How to convert a String field to ObjectId in MongoSinkConnector


I’m trying to sink a Kafka topic using com.mongodb.kafka.connect.MongoSinkConnector and the messages follow this avro definition:

record MyObjectType {
    string id;
    string userId;

What I want to do is to make the sink connector treat the userId attribute as the _id (of type ObjectId) in the upserted MongoDB document.

i.e. given avro message:

    "id" : "60a50547e578c87ac72f1042",
    "userId" : "60a50547e578c87ac72f1041"

I want the below MongoDB document

    "_id" : ObjectId("60a50547e578c87ac72f1041")
    "id" : "60a50547e578c87ac72f1042",
    "userId" : "60a50547e578c87ac72f1041"

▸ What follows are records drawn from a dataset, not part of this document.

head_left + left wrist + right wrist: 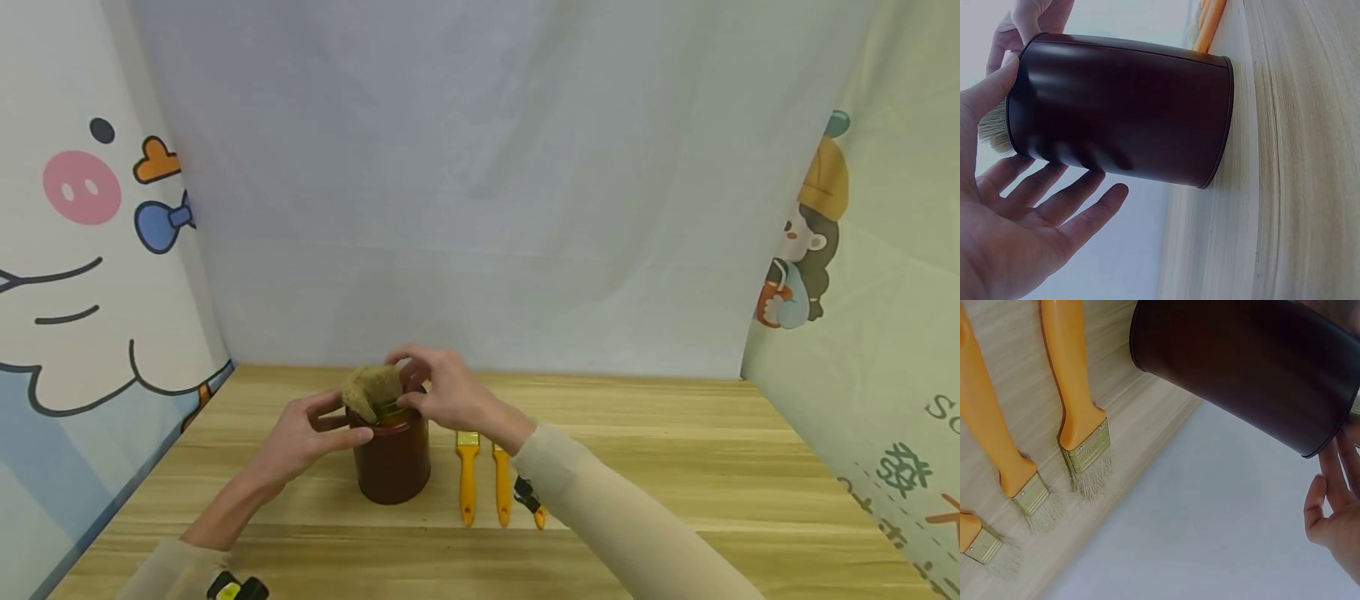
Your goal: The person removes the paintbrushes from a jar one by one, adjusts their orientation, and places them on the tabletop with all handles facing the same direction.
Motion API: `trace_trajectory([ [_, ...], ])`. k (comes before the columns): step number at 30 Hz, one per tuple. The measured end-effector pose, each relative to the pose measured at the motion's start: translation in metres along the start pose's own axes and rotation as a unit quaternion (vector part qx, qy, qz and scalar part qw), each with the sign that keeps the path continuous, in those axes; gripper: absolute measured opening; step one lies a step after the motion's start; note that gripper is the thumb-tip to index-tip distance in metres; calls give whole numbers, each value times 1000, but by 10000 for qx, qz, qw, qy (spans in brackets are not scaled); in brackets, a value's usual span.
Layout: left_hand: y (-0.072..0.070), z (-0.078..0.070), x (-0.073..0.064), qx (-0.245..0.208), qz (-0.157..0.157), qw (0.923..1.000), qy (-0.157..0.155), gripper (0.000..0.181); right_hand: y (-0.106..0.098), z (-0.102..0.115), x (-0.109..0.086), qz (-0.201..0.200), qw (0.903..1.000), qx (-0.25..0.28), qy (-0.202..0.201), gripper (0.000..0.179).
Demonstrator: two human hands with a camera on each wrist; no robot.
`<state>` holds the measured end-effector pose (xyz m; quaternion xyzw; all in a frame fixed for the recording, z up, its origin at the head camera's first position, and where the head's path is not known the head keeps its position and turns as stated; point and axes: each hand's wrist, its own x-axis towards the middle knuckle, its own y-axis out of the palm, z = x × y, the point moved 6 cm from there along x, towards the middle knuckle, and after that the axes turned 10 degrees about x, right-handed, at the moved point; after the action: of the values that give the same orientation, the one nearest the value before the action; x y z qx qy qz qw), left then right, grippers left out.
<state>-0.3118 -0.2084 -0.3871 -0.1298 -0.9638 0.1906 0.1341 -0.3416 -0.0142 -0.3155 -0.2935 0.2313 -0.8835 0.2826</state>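
Note:
A dark red-brown cylindrical container point(392, 460) stands upright on the wooden table. Tan bristles point(371, 387) of paintbrushes stick out above its rim, with a golden ferrule just showing; the handles are hidden inside. My left hand point(311, 429) holds the container near the top, its thumb at the rim; in the left wrist view the fingers point(1054, 200) spread along the wall. On the other side, my right hand point(442, 392) bends over the rim with its fingers and thumb round a paintbrush's bristle end. The right wrist view shows those fingertips point(1335, 462) right by the rim.
Three flat paintbrushes with orange handles lie side by side right of the container: a wide brush point(467, 479), a middle brush point(502, 492) and a small brush point(539, 517) partly under the right forearm. A pale cloth backdrop point(480, 208) rises behind the table, with printed cloths at both sides.

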Motion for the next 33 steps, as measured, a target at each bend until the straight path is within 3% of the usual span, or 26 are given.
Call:
trace_trajectory([
  [15,0,-1,0,88,16,9999,-93,72,-17,10,3,-336,9993,98,-129,45],
  [33,-2,-2,-2,126,-73,9997,-172,74,-37,30,7,-741,9955,-63,-585,46],
])
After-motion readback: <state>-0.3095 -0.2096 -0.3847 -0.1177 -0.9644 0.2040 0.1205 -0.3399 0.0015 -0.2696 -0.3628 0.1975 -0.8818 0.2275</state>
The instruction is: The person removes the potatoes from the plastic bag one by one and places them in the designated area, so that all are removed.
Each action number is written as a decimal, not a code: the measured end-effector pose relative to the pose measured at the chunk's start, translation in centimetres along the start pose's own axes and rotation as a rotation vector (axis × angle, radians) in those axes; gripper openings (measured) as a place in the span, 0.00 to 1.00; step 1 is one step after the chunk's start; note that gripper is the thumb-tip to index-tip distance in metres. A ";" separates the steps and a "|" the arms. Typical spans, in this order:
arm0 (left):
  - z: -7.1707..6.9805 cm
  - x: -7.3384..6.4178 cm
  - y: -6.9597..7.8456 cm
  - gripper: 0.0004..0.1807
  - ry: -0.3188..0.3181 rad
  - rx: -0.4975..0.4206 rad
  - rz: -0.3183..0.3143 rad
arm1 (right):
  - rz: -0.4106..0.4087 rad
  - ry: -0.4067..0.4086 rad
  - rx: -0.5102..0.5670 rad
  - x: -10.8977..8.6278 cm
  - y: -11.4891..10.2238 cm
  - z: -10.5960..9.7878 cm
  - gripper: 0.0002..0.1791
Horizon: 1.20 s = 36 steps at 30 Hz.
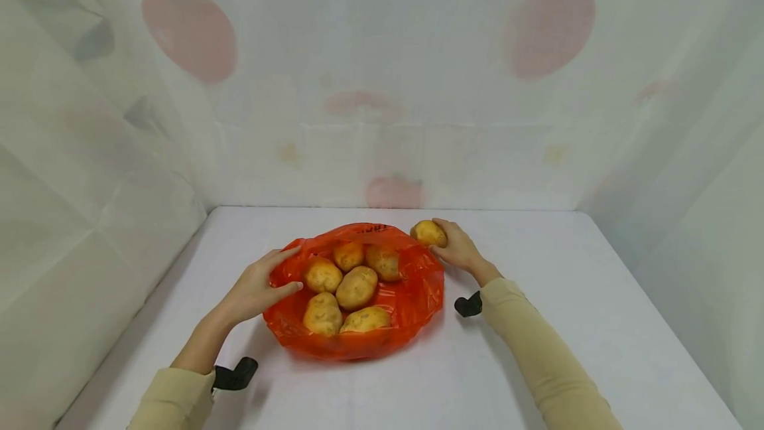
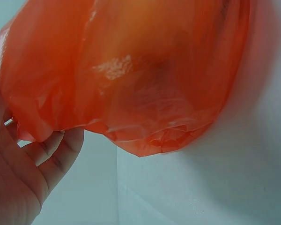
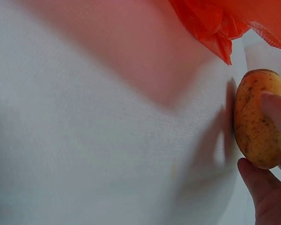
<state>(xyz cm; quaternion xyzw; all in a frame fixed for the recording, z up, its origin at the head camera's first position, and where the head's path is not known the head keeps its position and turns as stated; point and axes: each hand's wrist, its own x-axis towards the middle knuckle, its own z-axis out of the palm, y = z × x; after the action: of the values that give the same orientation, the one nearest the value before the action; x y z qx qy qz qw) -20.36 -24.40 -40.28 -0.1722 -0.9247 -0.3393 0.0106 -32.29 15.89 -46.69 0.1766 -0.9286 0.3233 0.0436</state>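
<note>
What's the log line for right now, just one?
left hand: touching red bag | right hand: gripping one potato outside bag | in bag: six potatoes showing

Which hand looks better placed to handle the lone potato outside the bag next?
Likely the right hand: it grips that potato, beyond the far right edge of the red bag. The left hand touches the bag's left side and holds no potato, so it would have to reach across.

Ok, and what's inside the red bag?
Six potatoes show inside the open red bag. Its near rim covers the lower edges of the front two, and whatever lies beneath the potatoes is hidden. One more potato is outside, in the right hand.
</note>
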 end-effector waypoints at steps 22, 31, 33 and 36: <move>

I have made various attempts, e.g. to use SMTs to alter the incoming avro message to be similar to extended json format { _id : {$oid: "60a50547e578c87ac72f1041"} }

The closest I’ve got is using the below connector configuration

"value.converter": "io.confluent.connect.avro.AvroConverter",
"value.converter.schemas.enable": true,
"": "",
"transforms.RenameField_userId.type": "org.apache.kafka.connect.transforms.ReplaceField$Key",
"transforms.RenameField_userId.renames": "userId:oid",
"transforms.HoistField_id.type": "org.apache.kafka.connect.transforms.HoistField$Key",
"transforms.HoistField_id.field": "_id"

Then I get this document inserted into MongoDB

    "_id" : {
        "oid" : "60a50547e578c87ac72f1041"
    "id" : "60a50547e578c87ac72f1042",
    "userId" : "60a50547e578c87ac72f1041"

Some notes:

  • Ideally I would like also id and userId be converted to ObjectId in the target collection
  • I can change the structure of the Avro if needed, but I cannot change the fact that the resulting _id must be an ObjectId.
  • The only I’ve found that works with ObjectId is the BsonOidStrategy, but that one is generating a new random ObjectId, not based on a value in the message.

Any suggestions to accomplish this would be greatly appreciated!